Nationally, he’s the focus of a book by daughter Shannon and a documentary film, the titles of each invoking Lee’s fluid metaphor for mortality: “Be Water.” In Seattle, where Lee lived from 1959 to 1964 (he is buried at Lake View Cemetery), a Lee exhibit continues at Wing Luke Museum, and a local former student of Lee just released a memoir of their friendship. All of this precedes the 80th anniversary of the superstar’s Nov. 27 birth.

The memoirist, retired Mount Baker attorney Doug Palmer, was a Garfield High School senior when he began to bond with Lee. Four years older than Palmer, Lee was building a local reputation with gung-fu shows in person and on public-TV’s KCTS Channel 9.

Lee’s time in Seattle, Palmer says, was pivotal.

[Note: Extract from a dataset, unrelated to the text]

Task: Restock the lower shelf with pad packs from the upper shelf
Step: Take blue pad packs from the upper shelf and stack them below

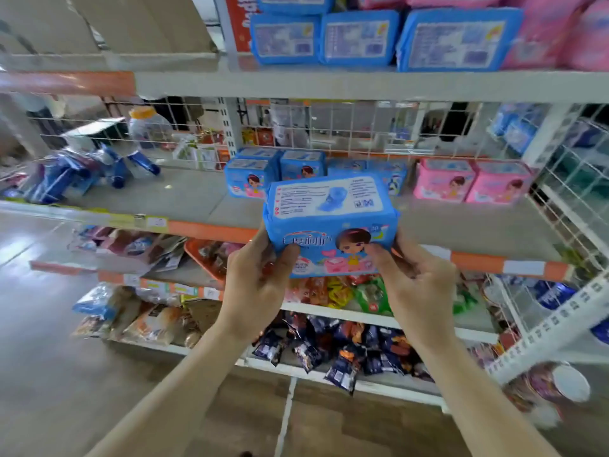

While working at and living in a walk-in closet above Ruby Chow’s restaurant at Broadway and Jefferson, Lee atypically welcomed students of all races to his gung-fu classes in the eatery’s basement, area parks and a garage.

In October 1963, as a University of Washington drama/philosophy student, Lee expanded to a live-in studio for 10 months on the ground floor of the three-story University Way Apartments at 4750 University Way N.E.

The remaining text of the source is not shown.